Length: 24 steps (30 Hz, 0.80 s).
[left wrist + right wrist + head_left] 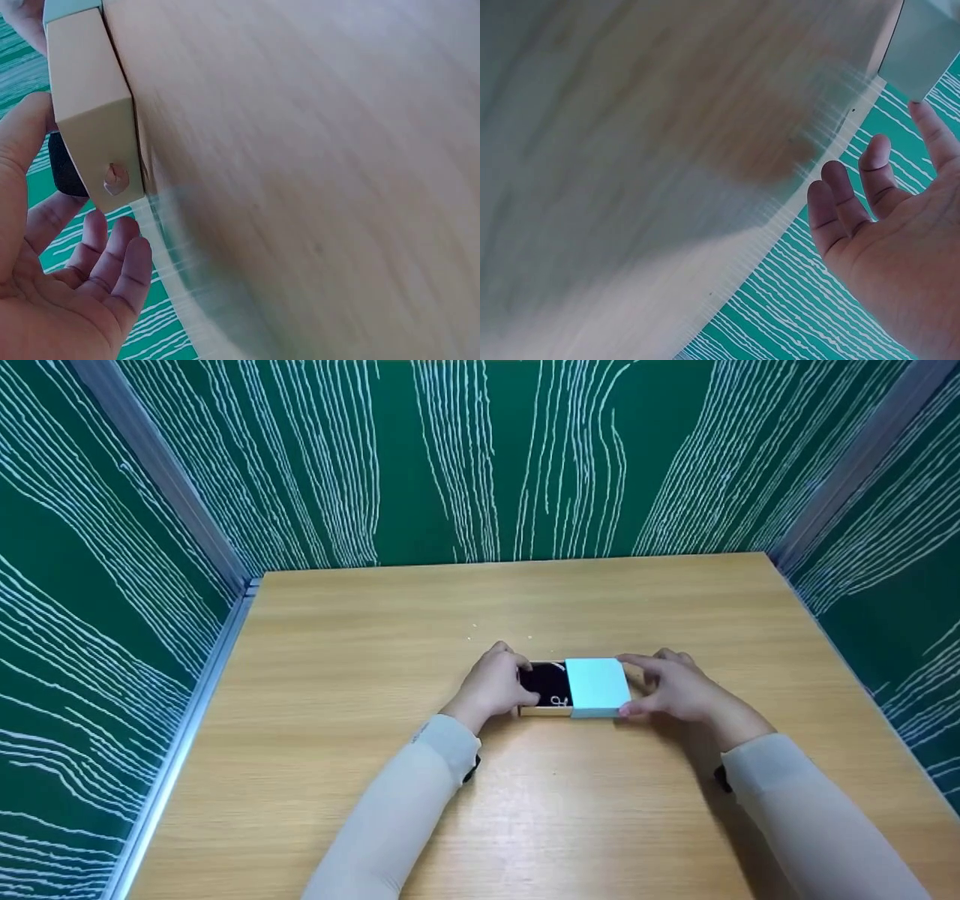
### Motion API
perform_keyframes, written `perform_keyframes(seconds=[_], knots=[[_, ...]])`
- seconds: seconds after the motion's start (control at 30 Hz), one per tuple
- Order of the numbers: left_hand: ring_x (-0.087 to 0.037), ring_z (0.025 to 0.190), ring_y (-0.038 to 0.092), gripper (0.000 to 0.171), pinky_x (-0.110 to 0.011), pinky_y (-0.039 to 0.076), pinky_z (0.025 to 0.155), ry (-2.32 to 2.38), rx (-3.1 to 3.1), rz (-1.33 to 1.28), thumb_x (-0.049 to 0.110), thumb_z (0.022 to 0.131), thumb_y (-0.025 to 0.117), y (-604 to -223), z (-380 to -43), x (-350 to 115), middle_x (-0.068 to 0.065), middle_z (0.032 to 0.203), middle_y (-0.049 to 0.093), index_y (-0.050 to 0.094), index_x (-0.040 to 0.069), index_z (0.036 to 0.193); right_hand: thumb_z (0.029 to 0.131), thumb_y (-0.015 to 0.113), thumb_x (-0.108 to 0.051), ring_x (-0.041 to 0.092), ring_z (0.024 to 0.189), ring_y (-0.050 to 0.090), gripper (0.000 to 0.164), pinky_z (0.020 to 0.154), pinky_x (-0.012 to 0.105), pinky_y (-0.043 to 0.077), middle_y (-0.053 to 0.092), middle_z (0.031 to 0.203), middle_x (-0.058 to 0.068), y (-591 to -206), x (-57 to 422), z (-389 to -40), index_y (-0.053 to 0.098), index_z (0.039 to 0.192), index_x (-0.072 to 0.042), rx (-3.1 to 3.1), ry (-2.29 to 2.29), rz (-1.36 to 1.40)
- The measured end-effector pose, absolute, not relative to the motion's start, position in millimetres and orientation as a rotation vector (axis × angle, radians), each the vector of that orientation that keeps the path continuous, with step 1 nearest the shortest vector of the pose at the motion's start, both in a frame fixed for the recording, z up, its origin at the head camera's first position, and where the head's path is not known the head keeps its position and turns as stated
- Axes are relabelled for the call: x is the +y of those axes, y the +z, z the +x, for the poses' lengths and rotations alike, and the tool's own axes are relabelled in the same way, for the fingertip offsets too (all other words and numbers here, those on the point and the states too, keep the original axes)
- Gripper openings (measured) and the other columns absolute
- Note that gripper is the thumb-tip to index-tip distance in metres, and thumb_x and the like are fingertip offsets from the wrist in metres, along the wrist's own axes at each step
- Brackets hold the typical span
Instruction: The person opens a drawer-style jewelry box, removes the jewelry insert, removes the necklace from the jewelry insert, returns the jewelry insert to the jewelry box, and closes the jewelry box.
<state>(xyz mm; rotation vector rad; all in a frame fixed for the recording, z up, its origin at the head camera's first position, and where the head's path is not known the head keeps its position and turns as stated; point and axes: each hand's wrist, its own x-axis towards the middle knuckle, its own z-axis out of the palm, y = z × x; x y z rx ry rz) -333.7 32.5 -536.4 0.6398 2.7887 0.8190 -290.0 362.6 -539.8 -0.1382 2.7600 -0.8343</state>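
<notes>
A small slide-out box lies on the table, its light-blue sleeve (598,687) on the right and its tan inner tray (546,711) drawn partly out to the left. Inside the tray is a black pad (546,682) bearing a thin, pale looped item (559,701), too small to identify. At the tray's left end, my left hand (491,684) pinches the pad between thumb and index finger; in the left wrist view the black pad (66,169) sticks up past the tray's rim. My right hand (675,686) grips the sleeve's right end with thumb and index finger, other fingers loosely bent.
The wooden table (375,660) carries a few tiny pale specks (529,637) behind the box. Green panels (405,465) with white wavy lines stand at the back and both sides, with metal posts (172,480) at the corners.
</notes>
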Motion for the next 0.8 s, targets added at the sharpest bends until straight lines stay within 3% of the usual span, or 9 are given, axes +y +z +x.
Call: perform_keyframes(seconds=[0.5,0.8], knots=[[-0.013,0.095,0.058,0.054,-0.03,0.052,0.096,0.919,2.721,0.619,0.038,0.079,0.086,-534.0,-332.3,29.3,0.002,0.119,0.053,0.066,0.016,0.124,0.066,0.089,-0.064,0.034,0.116,0.037,0.106,0.087,0.047,0.038,0.054,0.121,0.018,-540.8,363.3,-290.5,0.045,0.157,-0.033,2.763,-0.817,-0.153],[-0.012,0.096,0.059,0.055,-0.029,0.052,0.094,0.957,2.714,0.667,0.037,0.08,0.087,-535.8,-336.4,27.0,0.005,0.117,0.056,0.065,0.014,0.126,0.067,0.09,-0.062,0.033,0.111,0.036,0.105,0.086,0.044,0.035,0.054,0.116,0.018,-540.6,362.7,-291.1,0.046,0.157,-0.032,2.778,-0.829,-0.185]])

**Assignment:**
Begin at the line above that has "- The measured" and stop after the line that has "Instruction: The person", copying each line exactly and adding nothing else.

**Exercise result:**
- The measured end-effector pose, absolute, not relative to the motion's start, position in millimetres and orientation as a rotation vector (axis × angle, radians), each the vector of that orientation that keeps the path continuous, with step 1 nearest the shortest vector of the pose at the motion's start, both in a frame fixed for the recording, z up, its origin at the head camera's first position, and where the head's path is not known the head keeps its position and turns as stated
- Axes are relabelled for the call: x is the +y of those axes, y the +z, z the +x, for the poses' lengths and rotations alike, and the tool's own axes are relabelled in the same way, for the fingertip offsets too (all other words and numbers here, those on the point and the states too, keep the original axes)
- Gripper openings (measured) and the other columns absolute
- Note that gripper is the thumb-tip to index-tip distance in metres, and thumb_x and the like are fingertip offsets from the wrist in metres, along the wrist's own axes at each step
- Brackets hold the typical span
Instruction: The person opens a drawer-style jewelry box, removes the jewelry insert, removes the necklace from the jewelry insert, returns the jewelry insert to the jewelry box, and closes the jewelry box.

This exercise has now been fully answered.